* _TASK DESCRIPTION_
Return the listing verbatim, images left out.

* _SOURCE DATA_
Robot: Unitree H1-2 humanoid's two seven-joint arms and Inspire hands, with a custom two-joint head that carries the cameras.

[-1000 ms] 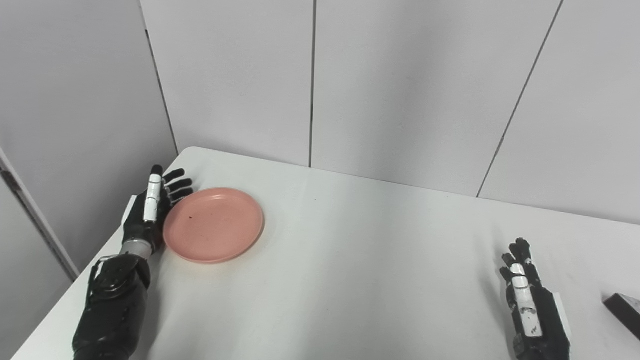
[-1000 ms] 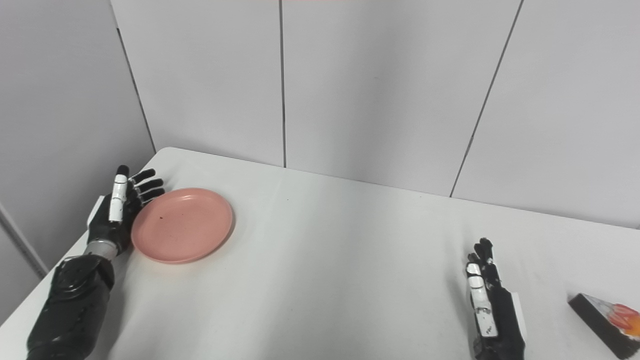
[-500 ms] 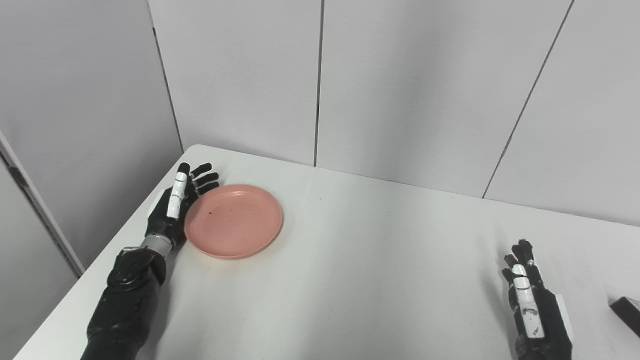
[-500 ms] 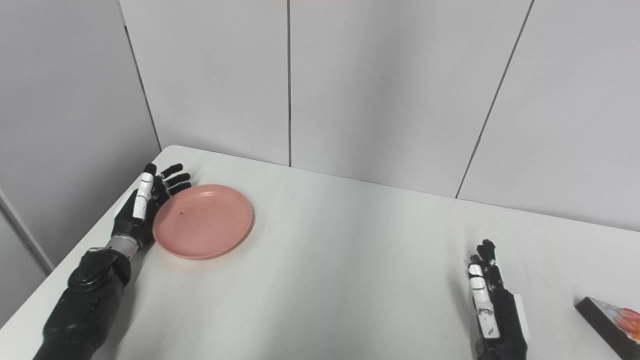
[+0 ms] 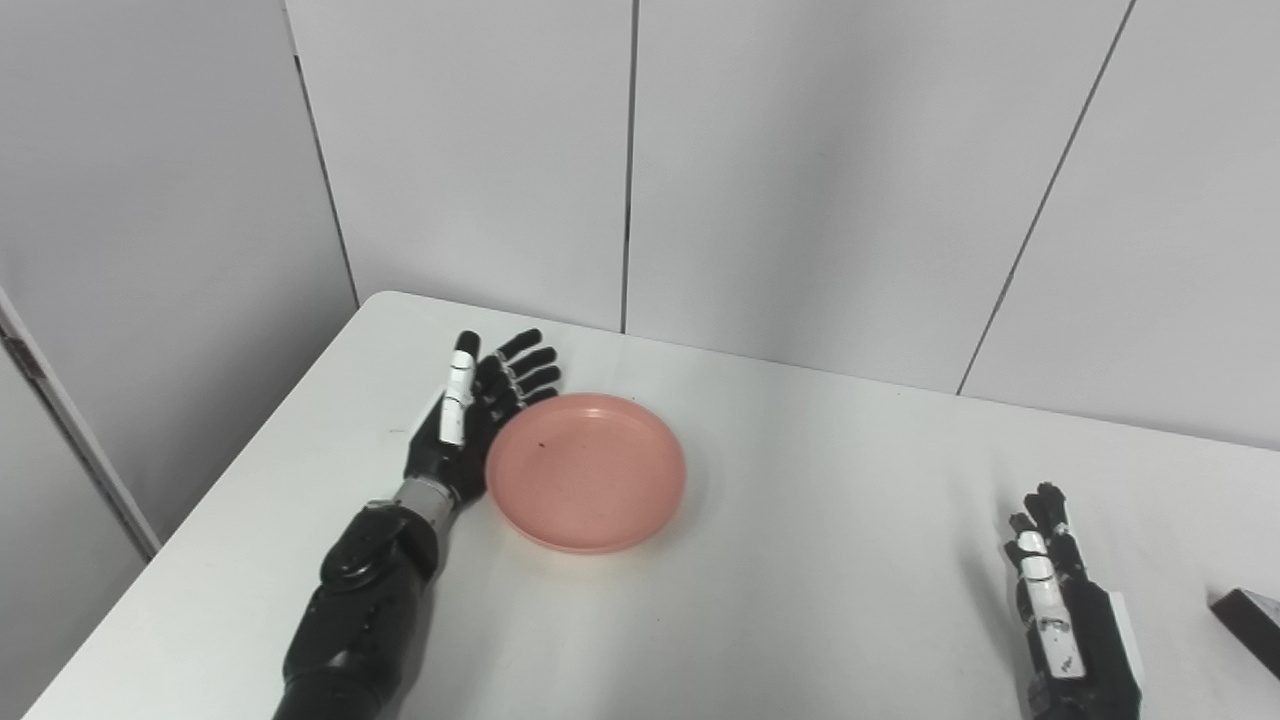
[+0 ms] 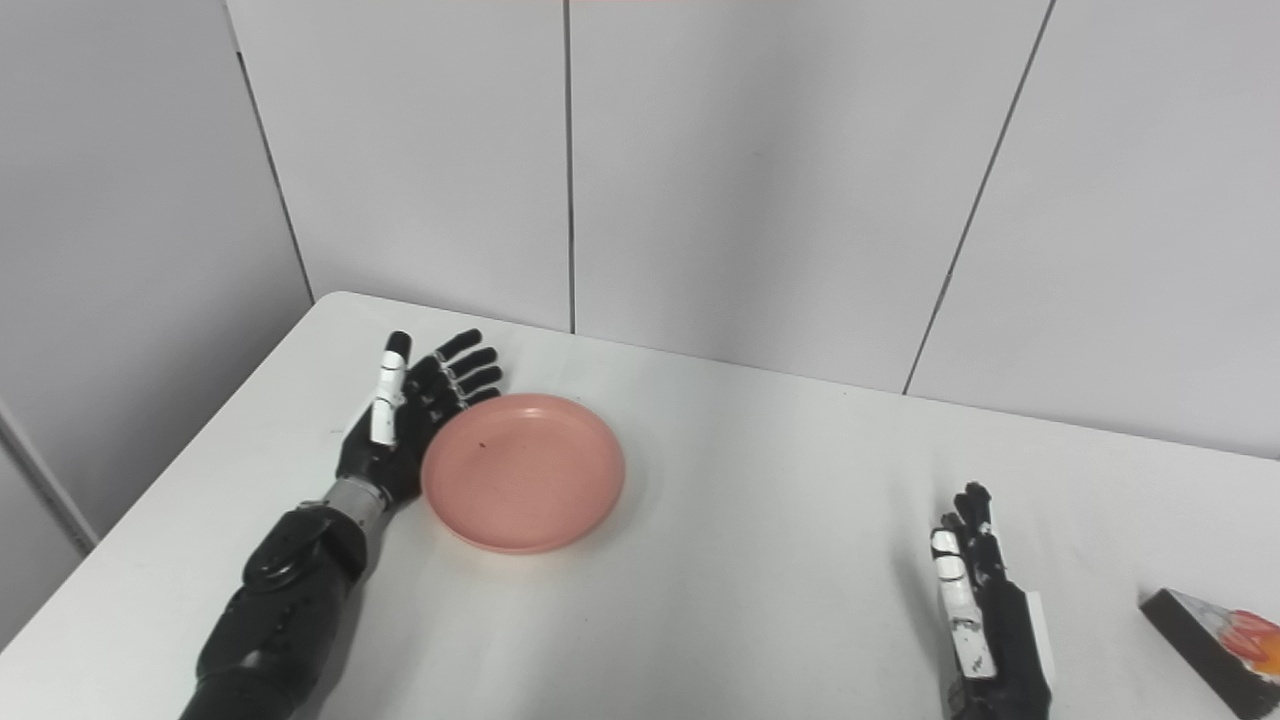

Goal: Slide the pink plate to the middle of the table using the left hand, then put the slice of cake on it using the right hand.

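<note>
The pink plate (image 5: 587, 470) lies flat on the white table (image 5: 800, 560), left of the table's middle. My left hand (image 5: 470, 420) stands on edge against the plate's left rim, open, fingers straight and pointing away from me. My right hand (image 5: 1060, 610) rests open on the table near the front right, holding nothing. The slice of cake (image 6: 1215, 645), dark with a red and orange top, sits at the far right edge, to the right of that hand and apart from it; only its dark corner (image 5: 1250, 625) shows in the left eye view.
Grey wall panels (image 5: 630, 160) stand right behind the table's far edge. The table's left edge (image 5: 200, 500) runs diagonally beside my left arm.
My left hand has pushed the pink plate to the right, toward the table's middle. The right hand and the cake have stayed put. The camera has shifted slightly.
</note>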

* _SOLVED EXERCISE_
Robot: Unitree H1-2 humanoid's two seven-joint arms and Inspire hands, with a custom two-joint head that carries the cameras.

[-1000 ms] 
[-1000 ms] 
[-500 ms] 
[-500 ms] 
[+0 ms] 
[+0 ms] 

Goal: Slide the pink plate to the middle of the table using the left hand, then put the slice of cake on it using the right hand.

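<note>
The pink plate (image 5: 587, 470) lies flat on the white table (image 5: 800, 560), left of the table's middle. My left hand (image 5: 470, 420) stands on edge against the plate's left rim, open, fingers straight and pointing away from me. My right hand (image 5: 1060, 610) rests open on the table near the front right, holding nothing. The slice of cake (image 6: 1215, 645), dark with a red and orange top, sits at the far right edge, to the right of that hand and apart from it; only its dark corner (image 5: 1250, 625) shows in the left eye view.
Grey wall panels (image 5: 630, 160) stand right behind the table's far edge. The table's left edge (image 5: 200, 500) runs diagonally beside my left arm.
My left hand has pushed the pink plate to the right, toward the table's middle. The right hand and the cake have stayed put. The camera has shifted slightly.
</note>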

The output is done.